GNU Info

Info Node: (gawkinet.info)WEBGRAB

(gawkinet.info)WEBGRAB


Next: STATIST Prev: URLCHK Up: Some Applications and Techniques
Enter node , (file) or (file)node

WEBGRAB: Extract Links from a Page
==================================

   Sometimes it is necessary to extract links from web pages.  Browsers
do it, web robots do it, and sometimes even humans do it.  Since we
have a tool like GETURL at hand, we can solve this problem with some
help from the Bourne shell:

     BEGIN { RS = "http://[#%&\\+\\-\\./0-9\\:;\\?A-Z_a-z\\~]*" }
     RT != "" {
        command = ("gawk -v Proxy=MyProxy -f geturl.awk " RT \
                    " > doc" NR ".html")
        print command
     }

   Notice that the regular expression for URLs is rather crude.

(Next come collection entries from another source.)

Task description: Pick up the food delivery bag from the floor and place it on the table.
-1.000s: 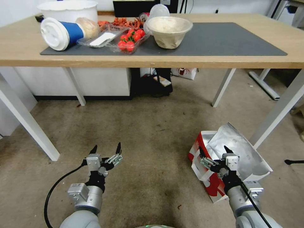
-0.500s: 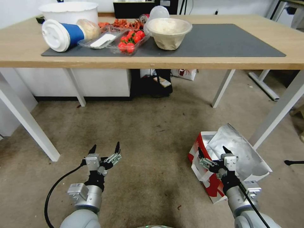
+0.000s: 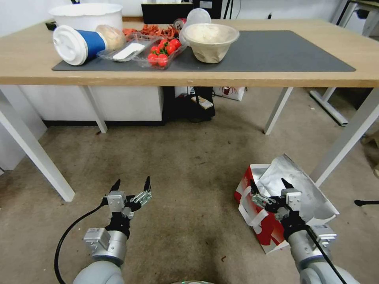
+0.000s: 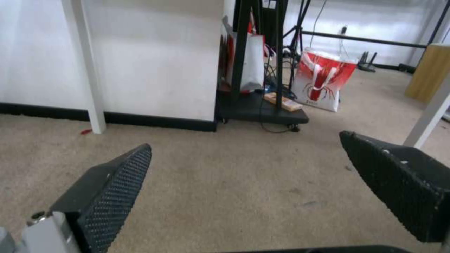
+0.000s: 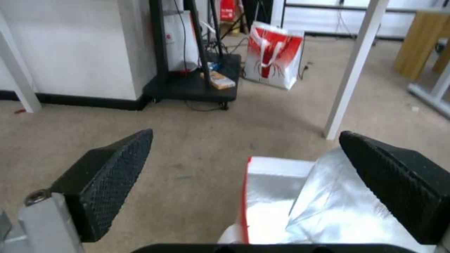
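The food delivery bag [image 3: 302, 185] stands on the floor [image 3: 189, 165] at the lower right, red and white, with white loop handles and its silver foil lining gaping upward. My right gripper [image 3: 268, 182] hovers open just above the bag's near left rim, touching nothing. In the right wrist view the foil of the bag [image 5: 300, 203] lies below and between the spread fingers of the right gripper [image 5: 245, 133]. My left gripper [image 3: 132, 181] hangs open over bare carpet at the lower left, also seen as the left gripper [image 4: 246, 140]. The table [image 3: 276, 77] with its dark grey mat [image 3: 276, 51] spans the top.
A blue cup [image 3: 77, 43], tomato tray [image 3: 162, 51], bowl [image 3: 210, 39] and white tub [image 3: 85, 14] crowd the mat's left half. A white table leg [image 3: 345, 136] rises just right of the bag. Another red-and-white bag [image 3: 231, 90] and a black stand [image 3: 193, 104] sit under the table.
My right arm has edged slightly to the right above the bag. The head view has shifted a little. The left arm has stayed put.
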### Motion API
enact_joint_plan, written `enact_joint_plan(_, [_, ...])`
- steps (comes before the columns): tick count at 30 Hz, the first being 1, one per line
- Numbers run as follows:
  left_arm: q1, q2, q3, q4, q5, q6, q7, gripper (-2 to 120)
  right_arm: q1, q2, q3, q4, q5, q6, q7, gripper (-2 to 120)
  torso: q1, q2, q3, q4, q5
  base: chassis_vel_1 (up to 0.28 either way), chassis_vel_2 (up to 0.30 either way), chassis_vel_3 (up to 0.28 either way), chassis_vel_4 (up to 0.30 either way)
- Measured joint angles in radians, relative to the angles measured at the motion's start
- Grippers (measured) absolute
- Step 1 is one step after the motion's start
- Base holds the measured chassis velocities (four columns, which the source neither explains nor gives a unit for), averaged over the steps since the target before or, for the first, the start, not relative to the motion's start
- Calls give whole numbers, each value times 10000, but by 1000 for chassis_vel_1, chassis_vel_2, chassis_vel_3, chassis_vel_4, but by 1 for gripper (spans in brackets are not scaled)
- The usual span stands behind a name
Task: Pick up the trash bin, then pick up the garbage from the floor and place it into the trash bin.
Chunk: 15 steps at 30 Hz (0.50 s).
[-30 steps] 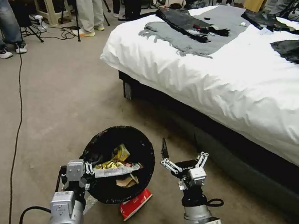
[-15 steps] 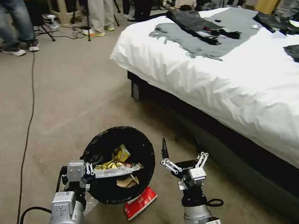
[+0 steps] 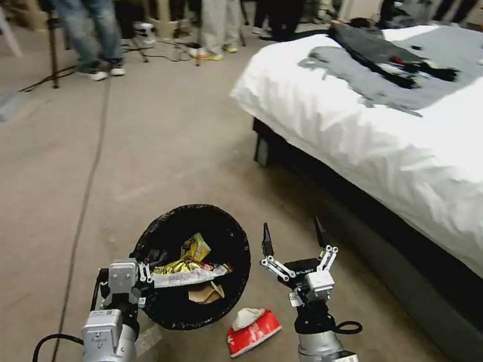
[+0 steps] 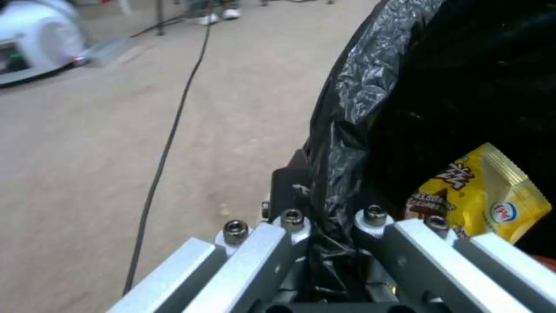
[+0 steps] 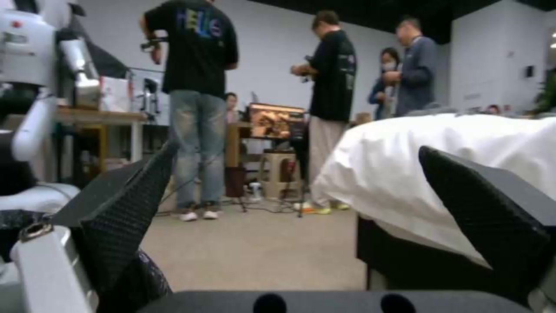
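Trash bin (image 3: 191, 266), holding wrappers, is gripped at its near rim by the left gripper (image 3: 142, 279), clamped on the black liner. Right gripper (image 3: 294, 241) is held wide open, empty, just right of it, above the carpet (image 3: 44, 190).

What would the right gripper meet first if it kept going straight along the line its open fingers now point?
Nothing close, it seems. The right gripper points level over bare beige carpet floor, between the white-sheeted bed and the black-lined round trash bin. Past that are people's legs and stools, though depth is unclear.
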Motion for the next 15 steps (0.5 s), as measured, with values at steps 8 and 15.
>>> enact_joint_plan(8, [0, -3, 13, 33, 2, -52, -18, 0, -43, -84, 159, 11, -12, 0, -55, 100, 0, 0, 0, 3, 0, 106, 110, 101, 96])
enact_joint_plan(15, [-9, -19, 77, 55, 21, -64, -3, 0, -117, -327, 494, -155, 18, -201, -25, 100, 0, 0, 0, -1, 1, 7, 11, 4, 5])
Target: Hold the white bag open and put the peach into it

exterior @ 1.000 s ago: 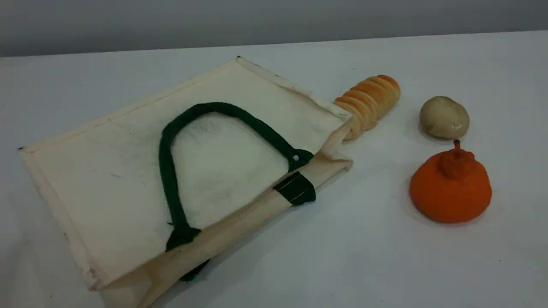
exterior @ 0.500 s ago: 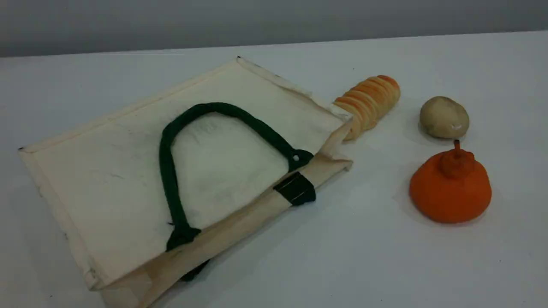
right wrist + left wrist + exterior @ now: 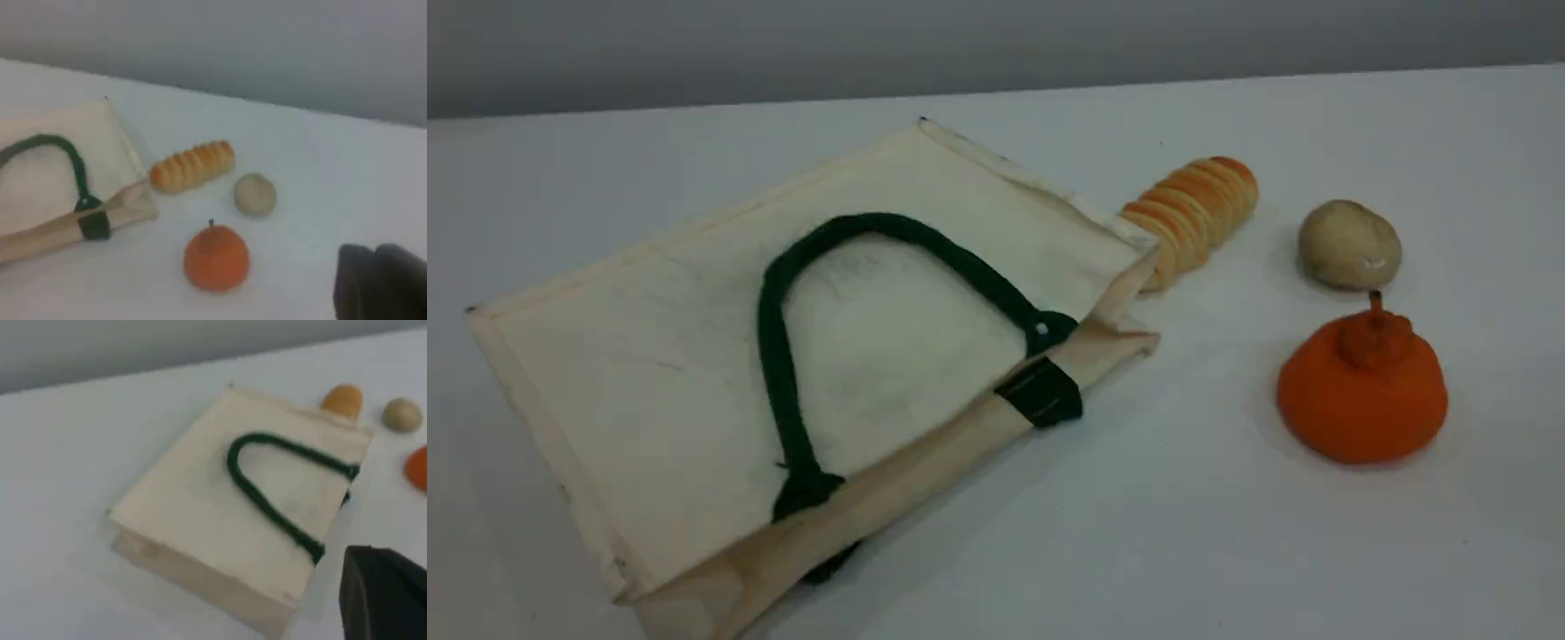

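White table [image 3: 1227, 551], white bag [image 3: 694, 373] lying flat: left gripper [image 3: 383, 593] and right gripper [image 3: 380, 283], both closed, must first open it; peach unseen.

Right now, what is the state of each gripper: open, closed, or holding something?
Left gripper: closed; whether it holds anything cannot be told.
Right gripper: closed; whether it holds anything cannot be told.

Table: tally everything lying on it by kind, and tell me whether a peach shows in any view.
white bag: 1
bread roll: 1
potato: 1
orange stemmed fruit: 1
peach: 0, none in any view
Total: 4
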Controlling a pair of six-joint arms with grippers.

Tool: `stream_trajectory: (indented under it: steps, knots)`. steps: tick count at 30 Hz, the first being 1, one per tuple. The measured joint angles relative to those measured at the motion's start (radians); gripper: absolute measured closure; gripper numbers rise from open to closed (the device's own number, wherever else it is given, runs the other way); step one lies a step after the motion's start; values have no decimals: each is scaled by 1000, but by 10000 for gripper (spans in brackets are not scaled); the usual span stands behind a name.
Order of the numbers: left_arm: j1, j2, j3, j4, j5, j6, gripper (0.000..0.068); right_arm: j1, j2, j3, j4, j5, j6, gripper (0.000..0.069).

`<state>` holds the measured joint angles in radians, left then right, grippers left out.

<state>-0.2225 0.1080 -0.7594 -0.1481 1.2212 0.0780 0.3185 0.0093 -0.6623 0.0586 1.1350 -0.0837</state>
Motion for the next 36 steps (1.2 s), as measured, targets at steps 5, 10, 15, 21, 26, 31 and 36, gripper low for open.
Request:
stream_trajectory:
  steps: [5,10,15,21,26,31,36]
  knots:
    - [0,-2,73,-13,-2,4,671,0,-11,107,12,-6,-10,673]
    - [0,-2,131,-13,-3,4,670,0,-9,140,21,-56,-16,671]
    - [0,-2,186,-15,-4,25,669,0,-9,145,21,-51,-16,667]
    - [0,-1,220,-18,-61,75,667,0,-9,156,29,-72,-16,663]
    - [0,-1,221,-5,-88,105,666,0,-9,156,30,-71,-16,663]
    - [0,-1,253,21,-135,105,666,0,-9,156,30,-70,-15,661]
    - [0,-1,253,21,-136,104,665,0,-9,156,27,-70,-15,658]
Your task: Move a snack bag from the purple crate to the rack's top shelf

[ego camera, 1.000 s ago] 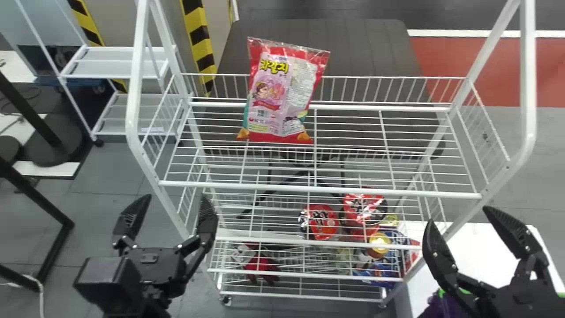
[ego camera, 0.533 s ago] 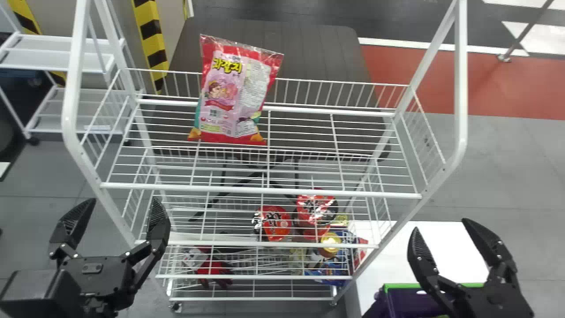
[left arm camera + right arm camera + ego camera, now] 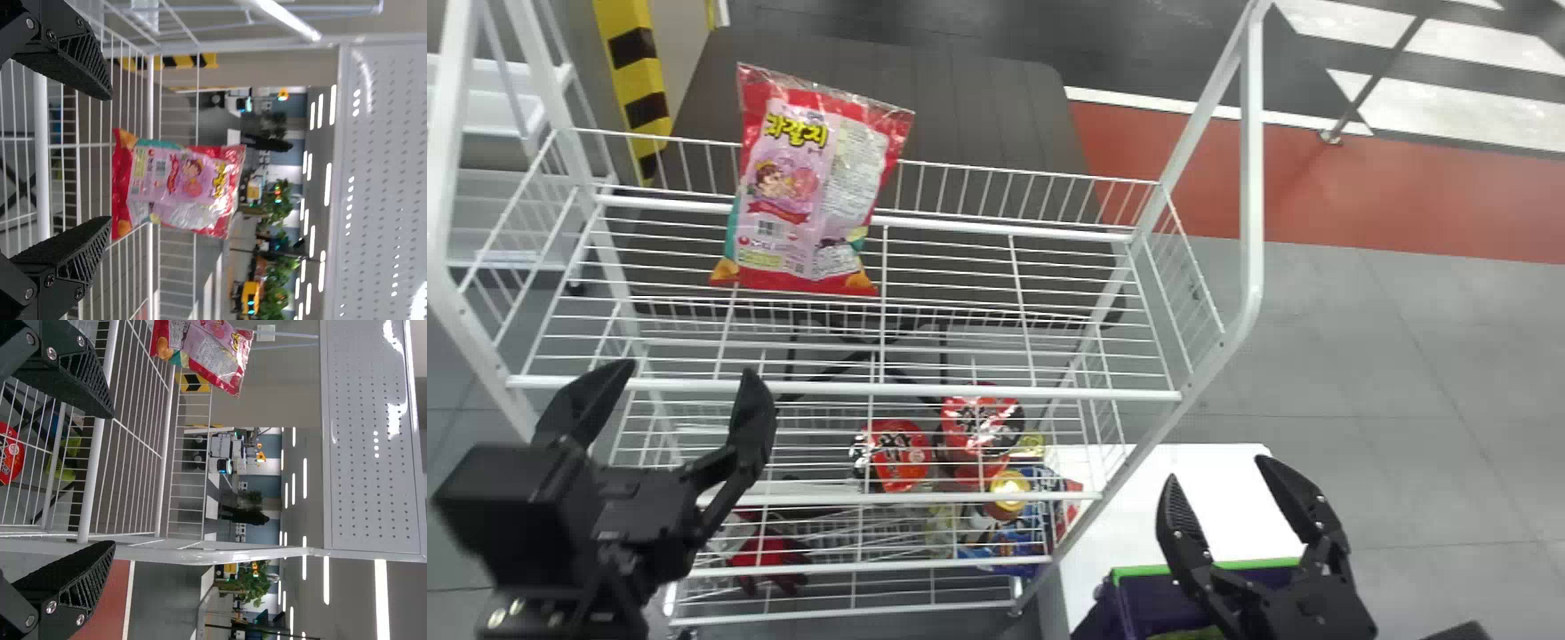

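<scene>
The bag (image 3: 809, 187) stands on the top shelf (image 3: 960, 390) by its back rail (image 3: 1005, 172), ahead of the left gripper (image 3: 689, 369), which is spread wide and apart from it; the right gripper (image 3: 1217, 469), also wide, is farther from the bag

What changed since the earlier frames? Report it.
In the head view, the rack, the snack bag and the right gripper shifted left. The left gripper moved rightward relative to the rack. The bag stayed upright on the top shelf; both grippers stayed open.
</scene>
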### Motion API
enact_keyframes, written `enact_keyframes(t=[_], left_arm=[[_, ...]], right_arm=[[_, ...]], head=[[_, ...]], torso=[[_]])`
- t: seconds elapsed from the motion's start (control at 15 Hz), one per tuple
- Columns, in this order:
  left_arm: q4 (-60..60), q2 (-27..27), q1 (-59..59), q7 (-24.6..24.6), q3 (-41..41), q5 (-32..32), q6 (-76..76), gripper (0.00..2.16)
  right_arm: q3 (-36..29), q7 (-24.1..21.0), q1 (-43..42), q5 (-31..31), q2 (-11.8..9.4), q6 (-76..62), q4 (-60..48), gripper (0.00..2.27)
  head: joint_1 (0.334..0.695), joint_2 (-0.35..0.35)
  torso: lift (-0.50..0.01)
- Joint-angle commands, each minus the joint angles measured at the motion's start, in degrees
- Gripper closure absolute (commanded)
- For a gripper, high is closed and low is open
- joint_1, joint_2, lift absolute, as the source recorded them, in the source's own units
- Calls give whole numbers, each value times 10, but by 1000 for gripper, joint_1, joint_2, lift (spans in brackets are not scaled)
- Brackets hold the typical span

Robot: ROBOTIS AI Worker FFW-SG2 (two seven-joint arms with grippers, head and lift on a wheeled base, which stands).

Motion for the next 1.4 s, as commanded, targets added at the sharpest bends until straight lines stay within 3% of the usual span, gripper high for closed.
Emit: enact_keyframes(t=[0.0,0.4,0.93,1.33], left_arm=[[25,-9,-79,7,-39,5,63,198],[136,-43,-210,9,-89,-9,73,164],[324,-108,-351,52,-116,-11,91,171],[369,-117,-383,70,-102,-11,57,181]], right_arm=[[0,0,1,0,1,-12,3,154],[-5,9,4,-3,9,-54,27,154],[-14,9,1,-14,8,-84,46,154],[-19,17,-2,-24,7,-105,63,154]], head=[[695,-273],[695,-350],[695,-350],[695,-350]], torso=[[-1],[-1],[-1],[-1]])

A
precise regular expression is much more complex. But this one works
rather well. One problem is that it is unable to find internal links of
an HTML document.  Another problem is that `ftp', `telnet', `news',
`mailto', and other kinds of links are missing in the regular
expression.  However, it is straightforward to add them, if doing so is
necessary for other tasks.

   This program reads an HTML file and prints all the HTTP links that
it finds.  It relies on `gawk''s ability to use regular expressions as
record separators. With `RS' set to a regular expression that matches
links, the second action is executed each time a non-empty link is
found.  We can find the matching link itself in `RT'.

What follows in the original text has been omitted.